The Future of Work

The word “work” can conjure up a lot of different images and ideas. It might be a horse pulling a plow through the field, a student lifting a book over her head, a crane holding a girder in place as it is being welded, or an Olympian throwing a shot-put. Regardless of the image, it is important to remember that work is a quantity that can be measured. There are three key ingredients in work: force, displacement and the direction that the force causes the displacement. When these three quantities are known, the amount of work done is known.

In its simplest form, work is the product of the force that caused the motion and the distance that the movement covered. It is also a vector product, and as such it can take on values from 0 (zero) to 180o (180 times the direction of the force). The SI unit for work is the joule.

There are many ways to do work, and machines can make work easier or harder. An example of an easy way to do work is to use a dolly to move boxes across the room. It would require a large amount of force to push the boxes across the room by hand. However, a dolly can make it much easier to move the boxes by using a smaller amount of force. However, the box would still have to travel the same distance. Thus, the same amount of work is still accomplished.

More complicated examples of work can be found in science. For example, the centripetal force that a string exerts on a ball in uniform circular motion does no work. This is because the force is perpendicular to the velocity.

The future of work will require that organizations cultivate and draw on intrinsic human capabilities to undertake work for fundamentally different purposes than those that are currently in existence.
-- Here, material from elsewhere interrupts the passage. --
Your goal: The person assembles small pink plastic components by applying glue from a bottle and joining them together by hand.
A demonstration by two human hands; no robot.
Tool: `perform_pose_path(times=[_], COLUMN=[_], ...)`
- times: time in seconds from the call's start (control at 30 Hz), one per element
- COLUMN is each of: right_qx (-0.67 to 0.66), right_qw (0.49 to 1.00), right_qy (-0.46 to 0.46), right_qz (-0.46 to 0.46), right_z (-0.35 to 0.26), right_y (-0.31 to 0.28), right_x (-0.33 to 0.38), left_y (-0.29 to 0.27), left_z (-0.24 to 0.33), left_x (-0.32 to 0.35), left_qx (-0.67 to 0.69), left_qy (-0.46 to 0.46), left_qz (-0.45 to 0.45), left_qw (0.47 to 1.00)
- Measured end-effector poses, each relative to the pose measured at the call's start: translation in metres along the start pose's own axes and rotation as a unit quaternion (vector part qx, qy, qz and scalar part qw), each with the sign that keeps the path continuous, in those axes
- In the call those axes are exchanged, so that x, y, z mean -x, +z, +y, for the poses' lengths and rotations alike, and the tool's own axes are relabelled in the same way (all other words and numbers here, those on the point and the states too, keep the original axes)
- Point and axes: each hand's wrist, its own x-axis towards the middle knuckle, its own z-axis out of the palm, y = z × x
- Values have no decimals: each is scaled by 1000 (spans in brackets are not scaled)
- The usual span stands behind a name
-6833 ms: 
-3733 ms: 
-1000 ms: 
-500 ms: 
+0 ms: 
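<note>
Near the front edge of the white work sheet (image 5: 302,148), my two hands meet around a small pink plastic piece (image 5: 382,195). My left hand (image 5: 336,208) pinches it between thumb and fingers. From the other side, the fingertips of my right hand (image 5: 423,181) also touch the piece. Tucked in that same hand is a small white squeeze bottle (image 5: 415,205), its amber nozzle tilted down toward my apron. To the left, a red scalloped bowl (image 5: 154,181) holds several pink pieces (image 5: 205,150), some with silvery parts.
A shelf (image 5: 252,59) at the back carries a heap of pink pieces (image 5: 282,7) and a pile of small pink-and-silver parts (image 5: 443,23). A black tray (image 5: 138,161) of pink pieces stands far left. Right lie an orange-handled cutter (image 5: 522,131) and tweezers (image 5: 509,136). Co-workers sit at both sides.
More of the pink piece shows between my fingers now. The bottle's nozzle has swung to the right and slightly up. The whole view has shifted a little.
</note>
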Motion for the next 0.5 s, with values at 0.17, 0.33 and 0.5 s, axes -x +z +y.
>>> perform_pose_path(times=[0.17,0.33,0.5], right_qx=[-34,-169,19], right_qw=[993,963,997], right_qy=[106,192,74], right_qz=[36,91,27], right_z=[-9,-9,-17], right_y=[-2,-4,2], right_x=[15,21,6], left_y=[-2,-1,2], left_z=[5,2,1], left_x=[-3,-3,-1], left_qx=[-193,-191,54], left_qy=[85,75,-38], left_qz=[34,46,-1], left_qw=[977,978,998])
Increasingly, frontline workers will be required to identify and solve problems and search for opportunities that are unseen. These tasks should be a substantial portion of their workload, not simply an occasional deviation from routine execution.

This will require companies to examine and redefine management systems, work environments, operations, leadership and management capabilities, performance management and compensation systems, and other human capital practices. It will also require a radical change in thinking about where work is done, when it is done, who does the work, and why it is done. Redefining work isn’t about reskilling people to perform different types of routine work or moving some of them into positions that are less likely to be automated. It is about redefining work in ways that create new value for people, customers and society. This will require redefining work in a way that enables employees to pursue what matters to them. This will unleash a massive amount of untapped potential that has been stifled by traditional work processes and structures.